DW's Frank SierenImage: Frank Sieren

But his rivals on the Chinese market aren't dragging their feet, chief among them Alibaba. Alipay.com, a subsidiary of the e-commerce giant, is a third-party online payment platform with no transaction fees. But it's not a lender. Nor is Yuebao, Alibaba's fund management platform. Moreover its interest rates are significantly higher than those of state banks.

Lending reform

In this respect, the state banks retain their headstart. But the fact that Prime Minister Li Keqiang personally kickstarted the WeBank by being the first to approve via a mouseclick a loan of 35,000 yuan (about $5,600) to a truck driver attests to Beijing's drive to make banks more customer-friendly. The Internet-based private bank allows users to take out loans of up to 1 million yuan (approx. 134.000 euros).

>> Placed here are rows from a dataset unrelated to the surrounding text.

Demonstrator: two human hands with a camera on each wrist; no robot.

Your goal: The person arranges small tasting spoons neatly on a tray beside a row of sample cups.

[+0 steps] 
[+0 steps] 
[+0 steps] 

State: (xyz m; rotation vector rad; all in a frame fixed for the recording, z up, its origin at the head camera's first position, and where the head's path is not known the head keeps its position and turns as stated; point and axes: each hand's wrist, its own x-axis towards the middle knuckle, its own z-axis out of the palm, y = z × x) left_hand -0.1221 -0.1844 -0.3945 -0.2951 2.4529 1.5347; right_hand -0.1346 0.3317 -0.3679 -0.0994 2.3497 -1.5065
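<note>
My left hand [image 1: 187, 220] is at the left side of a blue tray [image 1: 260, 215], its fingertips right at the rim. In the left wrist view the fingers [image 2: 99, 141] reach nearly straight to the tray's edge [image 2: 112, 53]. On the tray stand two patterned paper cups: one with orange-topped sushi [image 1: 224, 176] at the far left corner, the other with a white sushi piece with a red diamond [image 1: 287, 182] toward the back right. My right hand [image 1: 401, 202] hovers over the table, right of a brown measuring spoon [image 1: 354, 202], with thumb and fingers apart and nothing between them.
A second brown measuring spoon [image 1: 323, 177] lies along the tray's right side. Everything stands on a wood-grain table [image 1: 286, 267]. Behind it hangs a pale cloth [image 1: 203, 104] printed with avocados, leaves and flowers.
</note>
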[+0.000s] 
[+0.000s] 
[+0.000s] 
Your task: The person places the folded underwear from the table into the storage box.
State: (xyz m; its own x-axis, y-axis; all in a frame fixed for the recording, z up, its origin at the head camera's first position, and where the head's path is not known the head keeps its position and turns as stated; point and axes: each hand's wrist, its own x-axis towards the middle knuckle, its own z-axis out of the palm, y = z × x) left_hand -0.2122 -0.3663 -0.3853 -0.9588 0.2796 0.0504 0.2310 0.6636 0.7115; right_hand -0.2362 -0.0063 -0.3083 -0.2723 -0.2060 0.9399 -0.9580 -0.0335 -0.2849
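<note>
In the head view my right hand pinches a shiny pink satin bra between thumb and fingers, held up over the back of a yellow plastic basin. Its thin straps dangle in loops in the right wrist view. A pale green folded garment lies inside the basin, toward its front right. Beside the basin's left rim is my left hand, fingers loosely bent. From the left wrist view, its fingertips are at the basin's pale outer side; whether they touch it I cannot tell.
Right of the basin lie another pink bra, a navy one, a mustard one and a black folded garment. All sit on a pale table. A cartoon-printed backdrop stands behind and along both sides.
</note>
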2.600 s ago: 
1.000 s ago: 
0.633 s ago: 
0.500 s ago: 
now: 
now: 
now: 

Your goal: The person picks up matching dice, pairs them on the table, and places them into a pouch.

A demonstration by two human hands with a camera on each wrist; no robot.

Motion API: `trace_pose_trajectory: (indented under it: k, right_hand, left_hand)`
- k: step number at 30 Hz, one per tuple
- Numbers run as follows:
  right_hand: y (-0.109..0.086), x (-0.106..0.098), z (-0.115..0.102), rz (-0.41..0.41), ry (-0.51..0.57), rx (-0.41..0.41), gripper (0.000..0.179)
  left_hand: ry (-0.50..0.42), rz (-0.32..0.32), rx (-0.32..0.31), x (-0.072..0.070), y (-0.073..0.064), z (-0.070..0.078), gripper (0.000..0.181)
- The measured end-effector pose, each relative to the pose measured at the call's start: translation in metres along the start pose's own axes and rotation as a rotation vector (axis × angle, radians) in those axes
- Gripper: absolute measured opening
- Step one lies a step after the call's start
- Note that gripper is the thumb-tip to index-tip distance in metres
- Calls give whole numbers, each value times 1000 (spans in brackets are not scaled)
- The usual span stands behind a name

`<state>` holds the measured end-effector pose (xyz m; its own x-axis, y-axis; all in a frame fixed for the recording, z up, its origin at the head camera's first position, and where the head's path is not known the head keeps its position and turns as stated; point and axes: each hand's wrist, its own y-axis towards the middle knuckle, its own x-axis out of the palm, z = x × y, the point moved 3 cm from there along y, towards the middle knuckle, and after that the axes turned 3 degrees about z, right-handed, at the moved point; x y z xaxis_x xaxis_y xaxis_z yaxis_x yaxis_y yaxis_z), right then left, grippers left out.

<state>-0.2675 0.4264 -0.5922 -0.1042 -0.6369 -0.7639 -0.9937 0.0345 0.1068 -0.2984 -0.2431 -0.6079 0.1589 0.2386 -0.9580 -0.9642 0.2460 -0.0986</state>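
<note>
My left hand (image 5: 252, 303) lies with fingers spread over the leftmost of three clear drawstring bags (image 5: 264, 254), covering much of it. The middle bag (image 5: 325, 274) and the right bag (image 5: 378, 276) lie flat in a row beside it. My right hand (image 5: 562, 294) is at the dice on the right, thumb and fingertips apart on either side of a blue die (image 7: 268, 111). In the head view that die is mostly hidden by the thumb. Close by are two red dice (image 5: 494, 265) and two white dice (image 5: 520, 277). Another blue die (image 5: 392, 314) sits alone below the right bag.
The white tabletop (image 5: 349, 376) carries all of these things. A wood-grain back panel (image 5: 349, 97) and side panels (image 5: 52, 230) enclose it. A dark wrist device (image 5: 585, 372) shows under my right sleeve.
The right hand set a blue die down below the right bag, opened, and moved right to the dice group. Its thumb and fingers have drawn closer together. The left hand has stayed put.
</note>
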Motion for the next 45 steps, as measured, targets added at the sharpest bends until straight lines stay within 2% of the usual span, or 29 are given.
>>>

The concept was not in fact developed on the executive floor of Tencent in Shenzhen, but in Beijing. Until now, it was nearly impossible for private individuals to take out a loan at a state bank. Companies were able to do so - especially if they were state-owned - because if it came to a default, the state only had itself to blame. But reform was inevitable, given this untenable state of affairs, not to mention the emergence of a full-blown shadow banking system.

Ground rules

It is, therefore, unlikely that Tencent will have online banking all to itself for much longer. Alibaba CEO Ma Yun has already secured a private banking license and is planning to use it to expand his Internet empire. Then customers who buy online will be able to get a loan directly from the Alibank if they have a cash flow problem. For now, the billionaire's payment service Alipay - which resembles Paypal - can only be used to transfer small amounts, which first have to be acquired in the form of credits.

Beijing rightly hopes that the IT managers will prove more creative, faster, and more unconventional, than state bankers. Competition for market share in the lending sector will quickly change Chinese attitudes to taking out loans. Hopefully, this will not end in the lax attitudes toward credit so common in the US - which all too often result in people drowning in debt - but rather in northern Europe's more moderate level of borrowing. In this respect, the Chinese government will certainly have to lay down some ground rules for the new credit companies.

DW columnist Frank Sieren has lived in Beijing for 20 years and is one of Germany's leading experts on China.